Gamma‑hydroxybutyric acid (GHB) is a powerful sedative that can be prescribed as a medicine but is also misused as a so‑called “date‑rape” or club drug. Because the body breaks GHB down quickly, it can be difficult for hospitals and forensic labs to detect it in time. Today’s gold‑standard tests rely on large, expensive instruments in centralized laboratories. This study explores how tiny carbon cages called fullerenes could be turned into simple, low‑cost nanosensors that spot GHB in drinks or biological fluids, and even help remove it from contaminated samples.

Tiny carbon cages as smart helpers

Fullerenes are soccer‑ball‑shaped molecules built from sixty carbon atoms (C60). They are electrically and optically active, making them attractive as sensor materials. The researcher asked whether three related nanostructures—pure C60, a version where one carbon is replaced by boron (BC59), and another where one carbon is replaced by zinc (ZnC59)—could act as sensitive partners for GHB. Instead of building these nanosensors in the lab, the work uses powerful computer simulations to predict how strongly GHB would stick to each surface, how much charge would move between drug and sensor, and how easily these changes could be read as color shifts or electrical signals.

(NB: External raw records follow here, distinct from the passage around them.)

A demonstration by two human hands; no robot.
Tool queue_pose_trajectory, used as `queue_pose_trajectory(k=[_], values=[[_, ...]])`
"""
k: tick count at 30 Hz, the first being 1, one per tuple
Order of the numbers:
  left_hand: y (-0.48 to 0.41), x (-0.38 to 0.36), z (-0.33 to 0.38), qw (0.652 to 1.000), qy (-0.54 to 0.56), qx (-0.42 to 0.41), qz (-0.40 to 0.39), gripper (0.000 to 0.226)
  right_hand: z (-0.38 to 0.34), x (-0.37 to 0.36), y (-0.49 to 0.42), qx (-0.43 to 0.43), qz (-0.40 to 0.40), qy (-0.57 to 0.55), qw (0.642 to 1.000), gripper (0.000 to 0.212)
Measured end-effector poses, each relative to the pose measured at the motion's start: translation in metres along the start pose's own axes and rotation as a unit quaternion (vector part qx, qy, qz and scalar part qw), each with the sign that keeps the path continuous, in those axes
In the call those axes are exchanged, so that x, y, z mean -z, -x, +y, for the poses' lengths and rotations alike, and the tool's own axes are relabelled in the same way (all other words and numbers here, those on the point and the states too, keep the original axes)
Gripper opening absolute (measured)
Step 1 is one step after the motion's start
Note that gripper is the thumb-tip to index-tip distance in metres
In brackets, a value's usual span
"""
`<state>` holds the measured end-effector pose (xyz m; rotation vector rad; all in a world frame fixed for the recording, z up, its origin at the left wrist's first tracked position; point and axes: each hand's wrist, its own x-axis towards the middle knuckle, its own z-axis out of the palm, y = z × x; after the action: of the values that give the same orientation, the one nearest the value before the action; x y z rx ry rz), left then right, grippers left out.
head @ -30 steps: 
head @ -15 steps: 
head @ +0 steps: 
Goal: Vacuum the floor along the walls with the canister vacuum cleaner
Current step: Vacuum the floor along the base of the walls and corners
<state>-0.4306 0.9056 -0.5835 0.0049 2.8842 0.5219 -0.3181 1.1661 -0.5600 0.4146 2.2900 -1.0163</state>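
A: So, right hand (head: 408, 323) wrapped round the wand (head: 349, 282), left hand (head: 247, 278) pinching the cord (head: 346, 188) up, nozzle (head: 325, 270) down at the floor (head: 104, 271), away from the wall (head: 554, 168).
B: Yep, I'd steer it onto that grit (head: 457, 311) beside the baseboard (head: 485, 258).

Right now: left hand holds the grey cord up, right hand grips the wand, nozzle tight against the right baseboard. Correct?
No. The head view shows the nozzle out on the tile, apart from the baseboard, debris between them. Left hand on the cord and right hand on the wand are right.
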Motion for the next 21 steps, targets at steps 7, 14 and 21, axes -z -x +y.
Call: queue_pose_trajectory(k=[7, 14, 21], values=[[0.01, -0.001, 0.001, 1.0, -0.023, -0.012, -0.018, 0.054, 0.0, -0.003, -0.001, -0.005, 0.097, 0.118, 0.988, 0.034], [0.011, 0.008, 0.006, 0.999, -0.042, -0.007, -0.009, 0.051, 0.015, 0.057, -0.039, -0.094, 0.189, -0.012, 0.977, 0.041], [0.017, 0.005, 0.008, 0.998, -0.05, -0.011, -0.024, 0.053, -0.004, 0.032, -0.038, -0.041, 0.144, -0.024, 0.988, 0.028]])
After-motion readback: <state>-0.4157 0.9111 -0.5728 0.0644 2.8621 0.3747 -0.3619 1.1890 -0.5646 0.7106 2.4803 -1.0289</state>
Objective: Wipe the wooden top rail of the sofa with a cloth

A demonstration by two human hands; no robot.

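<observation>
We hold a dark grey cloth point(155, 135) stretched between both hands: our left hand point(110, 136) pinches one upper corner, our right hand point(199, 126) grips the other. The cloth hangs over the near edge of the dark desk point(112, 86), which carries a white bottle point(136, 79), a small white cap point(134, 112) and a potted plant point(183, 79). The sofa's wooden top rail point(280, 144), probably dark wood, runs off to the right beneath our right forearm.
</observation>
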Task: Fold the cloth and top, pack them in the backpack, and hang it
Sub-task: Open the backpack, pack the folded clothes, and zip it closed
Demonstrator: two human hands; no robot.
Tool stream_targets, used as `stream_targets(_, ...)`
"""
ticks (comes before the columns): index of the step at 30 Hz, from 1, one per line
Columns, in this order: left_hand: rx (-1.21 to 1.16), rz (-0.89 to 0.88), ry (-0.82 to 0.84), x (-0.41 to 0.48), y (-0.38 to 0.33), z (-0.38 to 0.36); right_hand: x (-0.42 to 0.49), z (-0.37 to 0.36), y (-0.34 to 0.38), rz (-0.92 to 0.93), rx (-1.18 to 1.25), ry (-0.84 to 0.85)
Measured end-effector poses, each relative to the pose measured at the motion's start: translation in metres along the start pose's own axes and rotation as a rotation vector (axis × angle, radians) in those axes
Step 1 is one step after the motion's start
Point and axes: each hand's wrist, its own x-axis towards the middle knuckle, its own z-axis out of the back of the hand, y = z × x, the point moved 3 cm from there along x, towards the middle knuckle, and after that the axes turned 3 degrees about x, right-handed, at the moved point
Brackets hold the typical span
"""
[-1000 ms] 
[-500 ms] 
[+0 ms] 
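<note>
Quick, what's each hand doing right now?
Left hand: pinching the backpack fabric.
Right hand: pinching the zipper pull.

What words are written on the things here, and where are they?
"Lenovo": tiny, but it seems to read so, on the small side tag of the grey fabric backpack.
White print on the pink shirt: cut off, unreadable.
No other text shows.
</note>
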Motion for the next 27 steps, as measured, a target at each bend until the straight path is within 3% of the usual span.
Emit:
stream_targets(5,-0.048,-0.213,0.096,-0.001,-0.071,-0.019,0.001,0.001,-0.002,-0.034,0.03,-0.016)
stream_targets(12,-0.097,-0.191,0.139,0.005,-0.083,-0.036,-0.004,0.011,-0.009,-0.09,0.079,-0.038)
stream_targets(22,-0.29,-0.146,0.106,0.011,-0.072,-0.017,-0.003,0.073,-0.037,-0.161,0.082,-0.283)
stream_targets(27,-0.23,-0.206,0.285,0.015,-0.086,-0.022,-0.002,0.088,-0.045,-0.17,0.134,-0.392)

Virtual experiments inside water

Because GHB acts in the body and in beverages, all calculations were carried out with water included as the surrounding medium. The study first checked that the chosen quantum‑chemistry method reproduces known properties of C60, such as bond lengths, vibrational spectra, and the energy gap between its highest filled and lowest empty electron states. The excellent match with measurements from earlier experiments builds confidence that the same method can reliably predict how doped fullerenes and GHB will behave. The simulations then examined how replacing a single carbon atom with boron or zinc reshapes the carbon cage, redistributes electrical charge on its surface, and creates new “hot spots” where GHB is more likely to bind.

How the three nanocages interact with GHB

When GHB approaches pure C60, the interaction is relatively gentle: the drug molecule hovers near the cage, held mainly by weak attractive forces, and the fullerene’s structure and conductivity change only slightly. By contrast, the boron‑doped cage BC59 creates an electron‑hungry site that pulls strongly on the oxygen‑rich end of GHB. This leads to a shorter contact distance, greater charge transfer between drug and sensor, and a pronounced boost in the material’s ability to conduct electricity. The zinc‑doped cage ZnC59 goes even further. It acts a bit like a metal center in a coordination complex, locking GHB in place with strong, directional bonding. The simulations show large distortions in the cage, high electron density at the contact point, and very long times before GHB would naturally let go.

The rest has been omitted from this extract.